From the first line through the one containing "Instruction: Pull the", restate the listing word for word, and give no other lines.

[[ INPUT MATERIAL open ]]

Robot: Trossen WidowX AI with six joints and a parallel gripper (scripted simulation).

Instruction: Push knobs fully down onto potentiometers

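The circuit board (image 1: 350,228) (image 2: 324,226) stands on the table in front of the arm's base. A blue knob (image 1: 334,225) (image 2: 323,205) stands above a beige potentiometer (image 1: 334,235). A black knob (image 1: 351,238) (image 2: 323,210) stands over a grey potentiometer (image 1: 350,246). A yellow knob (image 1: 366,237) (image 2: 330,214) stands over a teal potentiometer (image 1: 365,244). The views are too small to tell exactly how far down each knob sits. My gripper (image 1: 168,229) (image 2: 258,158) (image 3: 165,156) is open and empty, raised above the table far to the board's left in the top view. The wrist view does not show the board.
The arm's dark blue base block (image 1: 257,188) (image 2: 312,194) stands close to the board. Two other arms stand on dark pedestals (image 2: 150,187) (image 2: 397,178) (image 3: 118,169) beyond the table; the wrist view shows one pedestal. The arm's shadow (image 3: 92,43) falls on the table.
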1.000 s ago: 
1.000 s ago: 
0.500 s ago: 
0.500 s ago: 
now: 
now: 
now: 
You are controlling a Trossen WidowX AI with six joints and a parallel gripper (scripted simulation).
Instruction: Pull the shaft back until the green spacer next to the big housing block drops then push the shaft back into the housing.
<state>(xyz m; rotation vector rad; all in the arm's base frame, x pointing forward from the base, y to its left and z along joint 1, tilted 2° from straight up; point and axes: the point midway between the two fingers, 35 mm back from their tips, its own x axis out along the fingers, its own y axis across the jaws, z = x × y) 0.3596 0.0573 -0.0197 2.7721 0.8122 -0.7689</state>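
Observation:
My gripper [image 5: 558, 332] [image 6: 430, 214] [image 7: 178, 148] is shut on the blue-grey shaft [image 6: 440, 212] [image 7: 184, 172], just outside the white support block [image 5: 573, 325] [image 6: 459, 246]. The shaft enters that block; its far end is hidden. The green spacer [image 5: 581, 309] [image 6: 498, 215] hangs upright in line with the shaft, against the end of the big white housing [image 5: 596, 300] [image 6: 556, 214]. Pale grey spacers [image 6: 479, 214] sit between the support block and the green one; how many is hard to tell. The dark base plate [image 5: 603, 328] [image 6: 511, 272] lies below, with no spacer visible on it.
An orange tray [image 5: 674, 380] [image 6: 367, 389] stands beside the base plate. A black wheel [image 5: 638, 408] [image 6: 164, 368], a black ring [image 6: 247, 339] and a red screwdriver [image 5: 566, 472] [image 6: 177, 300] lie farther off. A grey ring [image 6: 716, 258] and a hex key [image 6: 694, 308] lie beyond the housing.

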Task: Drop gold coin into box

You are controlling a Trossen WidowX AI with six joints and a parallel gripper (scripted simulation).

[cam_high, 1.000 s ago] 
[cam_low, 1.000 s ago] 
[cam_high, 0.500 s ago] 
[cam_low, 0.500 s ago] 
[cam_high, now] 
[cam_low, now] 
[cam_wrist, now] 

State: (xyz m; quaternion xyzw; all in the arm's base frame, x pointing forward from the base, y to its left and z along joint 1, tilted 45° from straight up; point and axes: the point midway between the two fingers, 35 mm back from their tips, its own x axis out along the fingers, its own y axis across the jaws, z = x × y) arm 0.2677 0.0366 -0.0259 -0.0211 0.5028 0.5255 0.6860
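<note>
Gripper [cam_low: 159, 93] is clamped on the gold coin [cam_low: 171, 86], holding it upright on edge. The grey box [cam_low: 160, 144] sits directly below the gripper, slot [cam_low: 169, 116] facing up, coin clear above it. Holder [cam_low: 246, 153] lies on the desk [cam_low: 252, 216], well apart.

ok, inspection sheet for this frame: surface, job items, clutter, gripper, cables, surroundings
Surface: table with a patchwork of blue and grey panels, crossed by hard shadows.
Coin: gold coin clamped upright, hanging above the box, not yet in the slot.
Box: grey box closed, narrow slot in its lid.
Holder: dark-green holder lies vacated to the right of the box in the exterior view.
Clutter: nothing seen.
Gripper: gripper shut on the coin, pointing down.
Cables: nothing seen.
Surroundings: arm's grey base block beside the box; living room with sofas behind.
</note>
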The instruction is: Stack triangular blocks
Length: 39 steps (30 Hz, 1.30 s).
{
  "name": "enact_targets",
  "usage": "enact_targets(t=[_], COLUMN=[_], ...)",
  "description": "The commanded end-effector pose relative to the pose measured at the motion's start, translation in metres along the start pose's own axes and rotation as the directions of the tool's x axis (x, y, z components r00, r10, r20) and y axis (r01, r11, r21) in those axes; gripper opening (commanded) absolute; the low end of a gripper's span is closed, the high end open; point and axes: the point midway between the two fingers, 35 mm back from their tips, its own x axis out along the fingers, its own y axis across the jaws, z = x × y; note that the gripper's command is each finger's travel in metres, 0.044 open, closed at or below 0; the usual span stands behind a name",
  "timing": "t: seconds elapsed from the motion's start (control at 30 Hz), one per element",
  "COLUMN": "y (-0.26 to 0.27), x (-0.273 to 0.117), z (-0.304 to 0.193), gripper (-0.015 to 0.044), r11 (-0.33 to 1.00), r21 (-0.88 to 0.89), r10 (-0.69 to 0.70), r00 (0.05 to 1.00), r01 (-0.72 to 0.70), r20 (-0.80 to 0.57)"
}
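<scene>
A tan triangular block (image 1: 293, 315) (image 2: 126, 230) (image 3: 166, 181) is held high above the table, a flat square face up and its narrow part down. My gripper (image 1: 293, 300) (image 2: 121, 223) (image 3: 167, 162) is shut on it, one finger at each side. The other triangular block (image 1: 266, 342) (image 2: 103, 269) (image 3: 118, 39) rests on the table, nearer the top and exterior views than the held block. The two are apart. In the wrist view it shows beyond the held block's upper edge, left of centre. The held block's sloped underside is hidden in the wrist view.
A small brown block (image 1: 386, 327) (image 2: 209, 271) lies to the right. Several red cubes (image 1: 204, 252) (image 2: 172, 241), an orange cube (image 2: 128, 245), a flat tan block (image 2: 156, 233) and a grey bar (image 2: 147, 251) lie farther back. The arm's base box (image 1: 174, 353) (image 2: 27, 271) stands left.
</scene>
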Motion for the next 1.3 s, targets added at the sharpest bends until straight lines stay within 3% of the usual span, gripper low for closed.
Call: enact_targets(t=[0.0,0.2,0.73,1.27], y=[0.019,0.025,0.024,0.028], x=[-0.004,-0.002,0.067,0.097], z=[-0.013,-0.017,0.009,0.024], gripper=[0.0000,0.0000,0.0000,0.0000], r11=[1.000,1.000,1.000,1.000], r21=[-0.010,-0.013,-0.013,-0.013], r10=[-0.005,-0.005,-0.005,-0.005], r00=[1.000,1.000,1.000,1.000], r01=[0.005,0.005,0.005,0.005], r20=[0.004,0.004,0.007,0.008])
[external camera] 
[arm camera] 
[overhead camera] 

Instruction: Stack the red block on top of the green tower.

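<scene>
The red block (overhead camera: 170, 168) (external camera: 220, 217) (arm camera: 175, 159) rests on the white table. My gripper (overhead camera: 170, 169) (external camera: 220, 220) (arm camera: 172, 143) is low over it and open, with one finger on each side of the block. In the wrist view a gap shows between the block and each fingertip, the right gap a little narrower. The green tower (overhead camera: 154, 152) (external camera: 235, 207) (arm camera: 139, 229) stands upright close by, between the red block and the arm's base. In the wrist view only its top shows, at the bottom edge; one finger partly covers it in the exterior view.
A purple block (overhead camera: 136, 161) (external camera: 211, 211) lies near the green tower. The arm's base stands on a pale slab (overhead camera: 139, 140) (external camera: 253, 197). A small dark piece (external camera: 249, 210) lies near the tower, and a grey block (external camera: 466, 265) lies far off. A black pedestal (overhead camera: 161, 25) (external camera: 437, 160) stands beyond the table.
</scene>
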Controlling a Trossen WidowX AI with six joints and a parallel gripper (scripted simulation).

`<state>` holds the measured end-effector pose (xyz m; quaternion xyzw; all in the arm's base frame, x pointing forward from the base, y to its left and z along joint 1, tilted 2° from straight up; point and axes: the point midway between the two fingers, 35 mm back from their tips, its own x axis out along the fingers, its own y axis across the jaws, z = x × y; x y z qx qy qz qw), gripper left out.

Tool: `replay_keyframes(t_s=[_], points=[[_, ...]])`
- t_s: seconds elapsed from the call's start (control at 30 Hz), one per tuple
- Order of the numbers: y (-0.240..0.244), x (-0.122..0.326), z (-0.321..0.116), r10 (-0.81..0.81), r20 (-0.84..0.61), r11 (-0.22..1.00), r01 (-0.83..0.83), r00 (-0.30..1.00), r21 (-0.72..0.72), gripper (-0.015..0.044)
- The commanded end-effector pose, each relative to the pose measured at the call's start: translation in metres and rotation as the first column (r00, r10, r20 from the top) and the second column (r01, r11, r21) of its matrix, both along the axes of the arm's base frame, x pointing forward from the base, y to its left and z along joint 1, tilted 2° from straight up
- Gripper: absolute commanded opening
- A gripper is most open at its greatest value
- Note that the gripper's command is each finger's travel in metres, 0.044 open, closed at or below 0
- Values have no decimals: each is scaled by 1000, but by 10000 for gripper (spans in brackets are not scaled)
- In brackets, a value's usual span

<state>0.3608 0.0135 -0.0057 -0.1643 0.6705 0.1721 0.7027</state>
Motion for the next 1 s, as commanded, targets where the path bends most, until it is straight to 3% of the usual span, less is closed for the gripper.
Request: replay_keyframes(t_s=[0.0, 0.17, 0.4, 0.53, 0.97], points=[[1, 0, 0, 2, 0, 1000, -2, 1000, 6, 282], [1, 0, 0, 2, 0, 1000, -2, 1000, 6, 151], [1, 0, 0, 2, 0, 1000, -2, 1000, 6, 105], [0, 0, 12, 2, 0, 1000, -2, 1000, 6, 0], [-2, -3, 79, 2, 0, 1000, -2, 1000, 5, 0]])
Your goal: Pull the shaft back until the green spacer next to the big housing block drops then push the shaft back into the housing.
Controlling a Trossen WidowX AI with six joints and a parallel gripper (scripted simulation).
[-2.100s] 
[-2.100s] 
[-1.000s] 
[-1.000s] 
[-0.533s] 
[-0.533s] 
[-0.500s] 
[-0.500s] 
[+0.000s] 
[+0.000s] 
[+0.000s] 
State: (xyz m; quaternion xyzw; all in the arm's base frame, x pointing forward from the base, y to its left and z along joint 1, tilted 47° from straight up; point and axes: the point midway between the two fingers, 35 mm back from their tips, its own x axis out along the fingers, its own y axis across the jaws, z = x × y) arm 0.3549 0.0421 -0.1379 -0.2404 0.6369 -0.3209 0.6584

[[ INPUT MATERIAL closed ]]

#### [ANSWER TO THE PROBLEM]
Robot: Trossen WidowX AI with six joints and a parallel gripper (scripted simulation).

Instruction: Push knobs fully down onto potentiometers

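The circuit board (image 1: 350,228) (image 2: 324,226) stands on the table in front of the arm's base. A blue knob (image 1: 334,225) (image 2: 323,205) stands above a beige potentiometer (image 1: 334,235). A black knob (image 1: 351,238) (image 2: 323,210) stands over a grey potentiometer (image 1: 350,246). A yellow knob (image 1: 366,237) (image 2: 330,214) stands over a teal potentiometer (image 1: 365,244). The views are too small to tell exactly how far down each knob sits. My gripper (image 1: 168,229) (image 2: 258,158) (image 3: 165,156) is open and empty, raised above the table far to the board's left in the top view. The wrist view does not show the board.
The arm's dark blue base block (image 1: 257,188) (image 2: 312,194) stands close to the board. Two other arms stand on dark pedestals (image 2: 150,187) (image 2: 397,178) (image 3: 118,169) beyond the table; the wrist view shows one pedestal. The arm's shadow (image 3: 92,43) falls on the table.
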1.000 s ago: 
1.000 s ago: 
0.500 s ago: 
0.500 s ago: 
now: 
now: 
now: 
You are controlling a Trossen WidowX AI with six joints and a parallel gripper (scripted simulation).
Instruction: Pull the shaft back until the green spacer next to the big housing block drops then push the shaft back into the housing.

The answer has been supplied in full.